Category Archives: Uncategorized

Musical chairs and reproducibility drills

In a recent interview on the Hanselminutes podcast, Jeff Web said that if he were to teach a computer science class, he would have the class work on an assignment, then a week later make everyone move over one chair, i.e. have everyone take over the code their neighbor started. Aside from the difficulty of assigning individual grades in such a class, I think that’s a fantastic idea.

Suppose students did have to take over a new code base every week. People who write mysterious code would be chastised by their peers. Hopefully people who think they write transparent code would realize that they don’t. The students might even hold a meeting outside of class to set a strategy. I could imagine someone standing up to argue that they’re all going to do poorly in the class unless they agree on some standards. It would be fantastic if the students would discover a few principles of software engineering out of self-defense.

I had a small taste of this in college. My first assignment in one computer science class was to add functionality to a program the instructor had started. Then he asked us to add the same functionality to a program that a typical student had written the previous semester. As the instructor emphasized, he didn’t pick out the worst program turned in, only a typical one. As I recall, the student code wasn’t terrible, but it wasn’t exactly clear either. This was by far the most educational homework problem I had in a CS class. I realized that the principles we’d been taught about how to write good code were not just platitudes but survival skills. Later my experience as a professional programmer and as a project manager reinforced the same conclusion.

In some environments, it’s not practical to have people switch projects unless it is absolutely necessary. Maybe the code is high quality (and maybe it’s not!) but there is a large amount of domain knowledge necessary before someone could contribute to the code. But at least software developers ought to be able to build each other’s code, even if they couldn’t maintain it.

When I was managing a group of around 20 programmers, mostly working on one-person projects, I had what I called reproducibility drills. These were similar to Jeff Webb’s idea for teaching computer science. I had everyone try to build someone else’s project. These exercises turned out to be far more difficult than anyone anticipated, but they caused us to improve our development procedures.

We later added a policy that a build master would have to extract a project from version control and build it without help from the developer before the project could be deployed. The developer was allowed (required) to create written instructions for how to build the project, and these instructions were to be in a location dictated by convention. The build master position rotated so we wouldn’t become too dependent on one person’s implicit knowledge.

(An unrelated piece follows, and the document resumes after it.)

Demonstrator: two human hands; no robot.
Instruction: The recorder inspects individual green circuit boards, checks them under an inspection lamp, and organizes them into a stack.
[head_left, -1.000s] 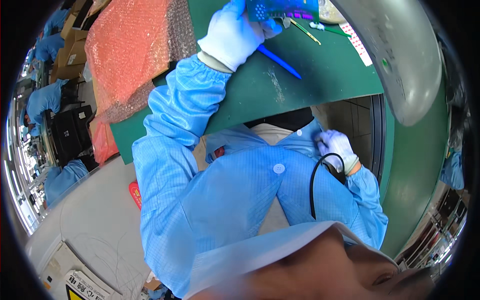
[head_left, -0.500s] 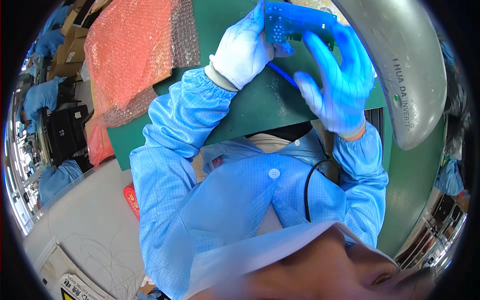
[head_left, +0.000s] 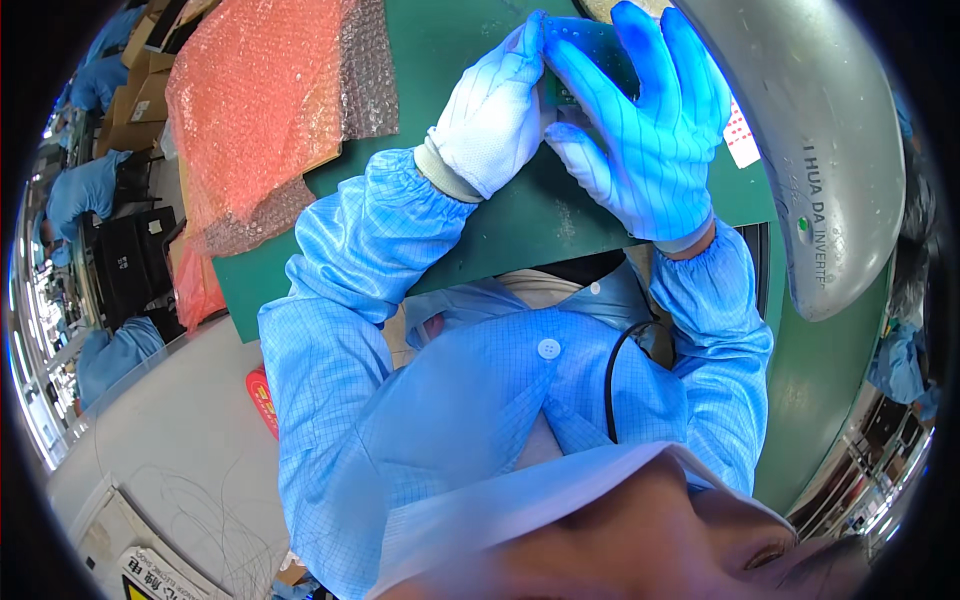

Having a rotating build master is great improvement, but it lacked some of the benefits of the reproducibility drills. The build master procedure only requires a project to be reproducible before it’s deployed. That is essential, but it could foster an attitude that it’s OK for a project to be in bad shape until the very end. Also, some projects never actually deploy, such as research projects, and so they never go to  the build master.

Medieval project management

I wrote a post on my personal blog recently called Medieval software project management. The post compares software project management to the medieval practice of “beating the bounds,” having young boys walk the perimeter of a parish to memorize the boundaries in order to preserve this information for their lifetimes. Many research projects use a similar strategy, assigning one person to a project for life, depending on that person’s memory rather than capturing project information in prose or in software.

Johanna Rothman wrote a response to the medieval project management post in which she gives good advice on how businesses can avoid such traps. Here’s an excerpt.

Here’s what I did when I was a manager inside organizations, and what I suggest to clients now: make sure a team works on each project. That means no single-person projects, ever. A team to me contains all the people necessary to release a product. Certainly a developer and a tester. Maybe a writer, maybe a release engineer, maybe an analyst. Maybe a DBA. Whatever it takes to release a product, everyone’s on the team. Everyone participates. If they can automate their work and explain it to other people, great. But it’s not a team unless the team can release the product. (Emphasis added.)

It would be terrific progress if more scientific programming were done this way. In theory, science strives for a higher standard. Not only should your team of colleagues be able to reproduce your work, so should anonymous scientists around the world. But in practice, science often has lower standards than business with regard to software development.

Provenance in art and science

Here’s an excerpt from Jon Udell’s interview with Roger Barga explaining the idea of provenance in art and science.

JU: Explain what you mean by provenance.

RB: Think about it in terms of art. For a given piece of art, we’re able to establish through authorities that it’s original, where it came from, and who’s had their hands on it through its lifetime. Provenance for a workflow result is the same thing. Minimally we want to be able to establish trust in a result. If you think about how that happens, it often starts by considering who wrote the workflow. So with Trident you can click on a result and interrogate the history of the workflow: who wrote it, who reviewed it, who revised it, when it first entered the system.

Test-driven development

Test-driven software development has much in common with reproducible research. Here’s an excerpt from a talk by Kent Beck, one of the most visible proponents of test-driven development. He says test-driven development isn’t about testing.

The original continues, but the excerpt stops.